Christopher Quinn, Assistant Professor in the Department of Computer Science, received a National Science Foundation (NSF) grant in the amount of $250,000 for his collaborative research project titled, "Sequential Decision Making Under Uncertainty with Submodular Rewards."
The project is a collaborative proposal with a collaborator at Purdue, Vaneet Aggarwal. The proposal also included work from Quinn's advisee, Guanyu Nie, who was supported by the department's Summer 2021 (Round 2) Seed funding.
"That seed funding support was invaluable to help get the proposal to a stage where it was accepted on the first try. We are grateful for that support," Quinn said.

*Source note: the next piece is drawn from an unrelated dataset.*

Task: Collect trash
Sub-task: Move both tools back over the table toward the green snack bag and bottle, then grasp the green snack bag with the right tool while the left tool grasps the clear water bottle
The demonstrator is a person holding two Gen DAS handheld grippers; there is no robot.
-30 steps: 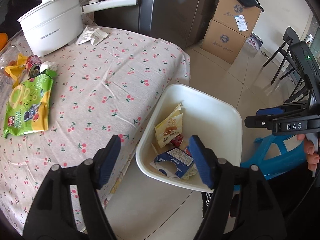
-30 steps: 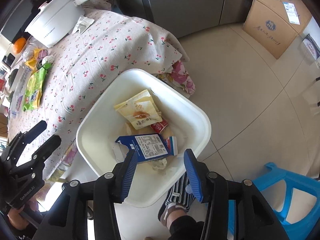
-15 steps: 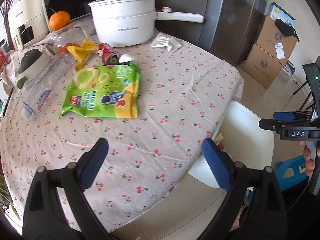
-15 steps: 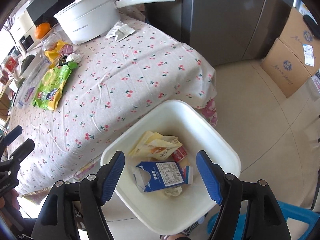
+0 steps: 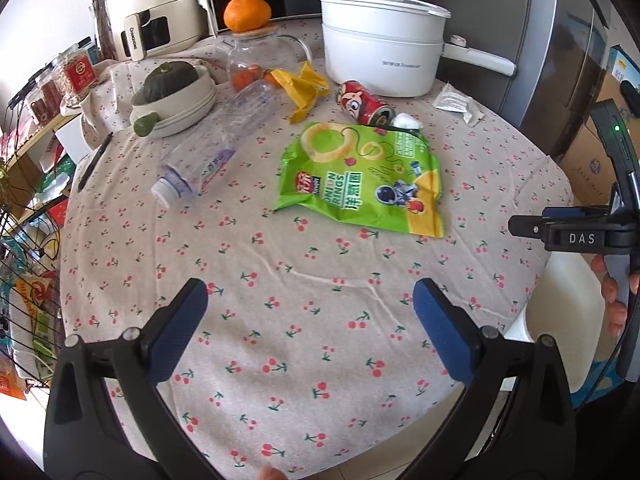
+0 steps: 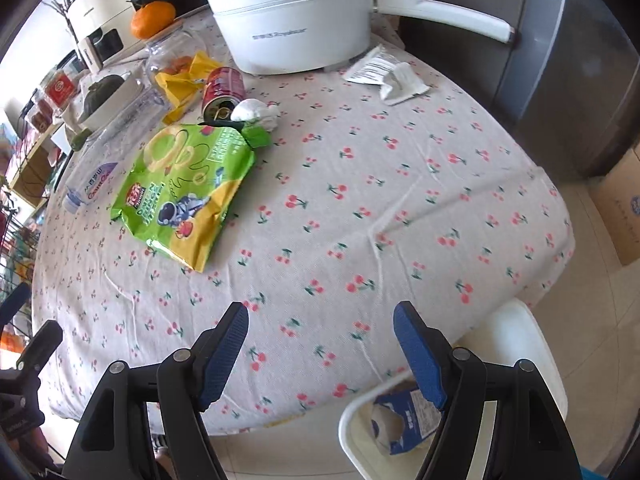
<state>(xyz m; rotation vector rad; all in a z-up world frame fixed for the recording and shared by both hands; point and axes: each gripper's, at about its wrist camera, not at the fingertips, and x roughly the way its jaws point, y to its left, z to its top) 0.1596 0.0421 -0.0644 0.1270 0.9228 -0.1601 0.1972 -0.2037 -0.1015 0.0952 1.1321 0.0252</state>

Project abstract: Many companies, government agencies, and individuals make sequences of challenging decisions over time, for which they must choose from among many possible options, may have limited knowledge about the outcomes of their decisions, and will receive limited feedback. For example, search engines and content providers make decisions for what sets of websites, products, or media to recommend each time a user logs on to their system or submits a query, in some cases having limited knowledge of the users’ underlying preferences. If users' privacy is protected, then only users' past actions, such as which links or media were selected by earlier users, will be available as feedback to inform the search engine or content provider on what to recommend next. This project aims to develop provably good strategies that decision-makers can use in such settings, aiding their decision-making under uncertainty and with limited feedback. This project will also develop strategies for the more challenging setting where multiple decision-makers must coordinate with each other on such problems, but have limited communication available to do so. Furthermore, this project will support undergraduate and graduate research training, as well as graduate-level course development, in machine learning and artificial intelligence, preparing students for careers in advanced technical fields.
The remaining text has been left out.